In a year of lingering inflation, housing shortage, sticky high interest rates, national affordability challenges, a dangerous war and an uncertain upcoming election are just some of the headwinds we face as an industry and a nation.  What will the FED do as year year finishes out?  How big will the FED decision loom on this year and the expectation of a better 2025?  Oh yeah, there is that little decision the country is going to make as this year looks like a big presidential election in terms of what the economy will look like for the next four years. Our panels are always some of the brightest minds to help us tackle topics we never thought we’d have to consider and how they might impact real estate.

In this episode:

  •  Craig Welcomes Real Estate Experts Bill Allen, Owner & CEO of 7 Figure Flipping and Mark de Lautour, Owner of SBD Housing Solutions
  • Exploring Market Inefficiencies and Strategic Investments
  • Pivoting Real Estate Strategies in Changing Market Conditions
  • Enhancing Operational Efficiency to Adapt in Real Estate
  •  Analyzing the Current Real Estate Market Outlook

 

 

Episode:

 

Narrator  Welcome to The Norris Group real estate podcast, a show committed to bringing you insights from thought leaders shaping the real estate industry. In each episode, we’ll dive into conversations with industry experts and local insiders, all aimed at helping you thrive in an ever-changing real estate market. continuing the legacy that Bruce Norris created, sharing valuable knowledge, and empowering you on your real estate journey.
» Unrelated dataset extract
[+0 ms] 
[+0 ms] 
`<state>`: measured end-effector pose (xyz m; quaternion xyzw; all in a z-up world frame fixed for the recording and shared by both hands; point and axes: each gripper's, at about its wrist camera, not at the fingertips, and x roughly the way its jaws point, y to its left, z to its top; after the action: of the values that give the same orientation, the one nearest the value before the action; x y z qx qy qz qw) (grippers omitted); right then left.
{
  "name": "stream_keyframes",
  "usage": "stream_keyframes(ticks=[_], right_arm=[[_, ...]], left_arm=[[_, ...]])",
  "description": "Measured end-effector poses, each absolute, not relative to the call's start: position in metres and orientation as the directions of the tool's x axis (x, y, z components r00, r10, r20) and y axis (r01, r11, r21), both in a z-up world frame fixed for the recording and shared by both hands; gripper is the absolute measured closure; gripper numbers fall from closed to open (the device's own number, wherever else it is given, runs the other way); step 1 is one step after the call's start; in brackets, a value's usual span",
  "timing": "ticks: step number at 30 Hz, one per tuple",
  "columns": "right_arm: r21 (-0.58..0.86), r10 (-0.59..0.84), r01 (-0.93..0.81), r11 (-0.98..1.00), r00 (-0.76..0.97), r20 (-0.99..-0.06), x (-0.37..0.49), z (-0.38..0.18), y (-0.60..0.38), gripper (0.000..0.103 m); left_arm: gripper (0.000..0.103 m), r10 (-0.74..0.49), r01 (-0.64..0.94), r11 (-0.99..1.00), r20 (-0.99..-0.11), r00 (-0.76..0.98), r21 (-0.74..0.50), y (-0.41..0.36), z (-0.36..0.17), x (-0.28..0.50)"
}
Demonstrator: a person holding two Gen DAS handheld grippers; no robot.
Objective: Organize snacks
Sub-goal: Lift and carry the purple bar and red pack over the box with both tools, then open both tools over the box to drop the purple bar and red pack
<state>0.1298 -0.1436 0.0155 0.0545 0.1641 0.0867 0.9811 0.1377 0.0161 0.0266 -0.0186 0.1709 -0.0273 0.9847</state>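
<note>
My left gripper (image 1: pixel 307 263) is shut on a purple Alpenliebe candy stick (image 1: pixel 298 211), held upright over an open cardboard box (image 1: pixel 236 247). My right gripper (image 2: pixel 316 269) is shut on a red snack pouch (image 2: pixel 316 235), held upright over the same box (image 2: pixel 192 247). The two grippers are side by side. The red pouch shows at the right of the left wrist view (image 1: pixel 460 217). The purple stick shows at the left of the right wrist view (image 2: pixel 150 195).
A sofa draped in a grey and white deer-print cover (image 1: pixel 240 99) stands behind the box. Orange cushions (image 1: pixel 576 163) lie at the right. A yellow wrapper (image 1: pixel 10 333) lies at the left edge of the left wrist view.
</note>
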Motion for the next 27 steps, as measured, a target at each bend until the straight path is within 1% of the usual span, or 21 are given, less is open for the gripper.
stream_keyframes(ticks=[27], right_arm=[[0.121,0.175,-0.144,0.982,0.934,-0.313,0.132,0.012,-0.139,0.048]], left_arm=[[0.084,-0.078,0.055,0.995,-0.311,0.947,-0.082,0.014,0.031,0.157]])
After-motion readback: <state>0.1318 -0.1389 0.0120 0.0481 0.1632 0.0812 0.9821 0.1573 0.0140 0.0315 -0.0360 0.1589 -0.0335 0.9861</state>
Whether you’re a seasoned pro or a newcomer, this is your go-to source for insider tips, market trends and success strategies. Here’s your host, Craig Evans.The Norris Group, proudly presents, I Survived Real Estate. industry experts discuss evolving industry trends, real estate bubbles, inflation, and opportunities emerging for real estate professionals. We want to thank our Platinum partners. uDirect IRA Services, San Diego Creative Investors Association, White Feather Investments, MVT Productions, Inland Empire Real Estate Investment Club,DBL Capital, Douglas BrookeHomes and Realty 411Magazine. See, isurvivedrealestate.com for event details, information on all our generous sponsors and to connect with our speakers.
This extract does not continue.